*Exercise instructions:* State how many lines in the listing below include the word "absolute", and add nothing besides the number.

*Recorded data:*
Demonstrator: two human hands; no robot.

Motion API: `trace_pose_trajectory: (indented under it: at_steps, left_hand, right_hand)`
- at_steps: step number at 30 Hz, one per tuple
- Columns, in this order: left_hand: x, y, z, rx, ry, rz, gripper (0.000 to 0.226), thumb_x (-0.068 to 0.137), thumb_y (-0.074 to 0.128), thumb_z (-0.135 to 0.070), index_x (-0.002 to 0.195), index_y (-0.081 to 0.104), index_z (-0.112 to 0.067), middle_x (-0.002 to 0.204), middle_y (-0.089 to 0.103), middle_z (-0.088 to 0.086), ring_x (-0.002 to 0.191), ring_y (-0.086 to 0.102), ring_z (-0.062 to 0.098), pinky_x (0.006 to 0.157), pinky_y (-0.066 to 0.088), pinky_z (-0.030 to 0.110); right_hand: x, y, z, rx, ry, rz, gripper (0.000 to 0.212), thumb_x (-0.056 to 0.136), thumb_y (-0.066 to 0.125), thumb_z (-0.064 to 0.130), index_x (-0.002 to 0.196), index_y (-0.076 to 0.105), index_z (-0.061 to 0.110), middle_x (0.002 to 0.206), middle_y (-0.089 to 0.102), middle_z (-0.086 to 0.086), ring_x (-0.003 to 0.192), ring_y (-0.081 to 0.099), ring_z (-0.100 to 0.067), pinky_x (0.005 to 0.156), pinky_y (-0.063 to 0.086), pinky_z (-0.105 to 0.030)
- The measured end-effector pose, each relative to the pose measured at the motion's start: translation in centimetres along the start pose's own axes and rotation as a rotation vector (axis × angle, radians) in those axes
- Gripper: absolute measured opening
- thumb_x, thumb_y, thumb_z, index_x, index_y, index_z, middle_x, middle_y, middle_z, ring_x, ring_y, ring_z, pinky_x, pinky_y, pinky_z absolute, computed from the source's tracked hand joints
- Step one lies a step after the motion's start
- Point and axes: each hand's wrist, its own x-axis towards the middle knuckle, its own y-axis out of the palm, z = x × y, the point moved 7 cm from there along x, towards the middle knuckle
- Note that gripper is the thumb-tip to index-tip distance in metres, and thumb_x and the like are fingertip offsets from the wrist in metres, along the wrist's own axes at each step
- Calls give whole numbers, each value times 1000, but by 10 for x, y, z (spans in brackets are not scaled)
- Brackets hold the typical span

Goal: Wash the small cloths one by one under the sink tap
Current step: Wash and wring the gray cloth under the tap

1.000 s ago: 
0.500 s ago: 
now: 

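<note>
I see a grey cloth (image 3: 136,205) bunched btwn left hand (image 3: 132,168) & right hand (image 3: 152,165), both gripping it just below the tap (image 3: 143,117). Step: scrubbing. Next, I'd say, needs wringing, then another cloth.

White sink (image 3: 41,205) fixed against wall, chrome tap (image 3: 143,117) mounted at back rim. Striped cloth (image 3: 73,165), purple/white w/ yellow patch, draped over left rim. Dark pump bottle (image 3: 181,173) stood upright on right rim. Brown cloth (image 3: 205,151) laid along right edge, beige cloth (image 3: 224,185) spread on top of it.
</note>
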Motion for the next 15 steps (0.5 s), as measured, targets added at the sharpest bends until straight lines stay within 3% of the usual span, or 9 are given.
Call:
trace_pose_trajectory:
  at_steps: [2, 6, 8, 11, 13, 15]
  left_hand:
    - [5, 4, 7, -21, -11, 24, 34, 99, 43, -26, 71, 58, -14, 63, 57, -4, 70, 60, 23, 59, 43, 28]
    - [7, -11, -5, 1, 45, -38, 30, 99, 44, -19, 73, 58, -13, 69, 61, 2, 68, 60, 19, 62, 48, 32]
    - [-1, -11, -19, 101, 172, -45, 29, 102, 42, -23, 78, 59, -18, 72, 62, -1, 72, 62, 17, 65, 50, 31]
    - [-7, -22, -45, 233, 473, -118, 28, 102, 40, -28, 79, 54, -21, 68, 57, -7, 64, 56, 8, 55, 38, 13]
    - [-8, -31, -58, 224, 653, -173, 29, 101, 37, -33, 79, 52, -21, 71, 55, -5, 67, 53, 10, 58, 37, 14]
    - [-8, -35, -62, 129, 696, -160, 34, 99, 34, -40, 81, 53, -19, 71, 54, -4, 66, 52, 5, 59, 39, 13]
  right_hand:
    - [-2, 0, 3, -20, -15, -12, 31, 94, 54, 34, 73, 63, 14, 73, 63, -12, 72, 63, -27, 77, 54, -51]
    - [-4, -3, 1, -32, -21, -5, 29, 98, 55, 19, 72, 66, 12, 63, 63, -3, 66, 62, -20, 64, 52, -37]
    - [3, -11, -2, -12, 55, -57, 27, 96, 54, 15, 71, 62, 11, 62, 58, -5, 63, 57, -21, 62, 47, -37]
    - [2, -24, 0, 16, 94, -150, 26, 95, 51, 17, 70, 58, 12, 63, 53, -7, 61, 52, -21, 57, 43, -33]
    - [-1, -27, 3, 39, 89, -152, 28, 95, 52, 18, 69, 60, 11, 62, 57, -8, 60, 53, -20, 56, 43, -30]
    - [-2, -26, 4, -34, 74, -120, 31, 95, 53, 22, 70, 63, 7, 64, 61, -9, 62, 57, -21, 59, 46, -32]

*Task answer:* 2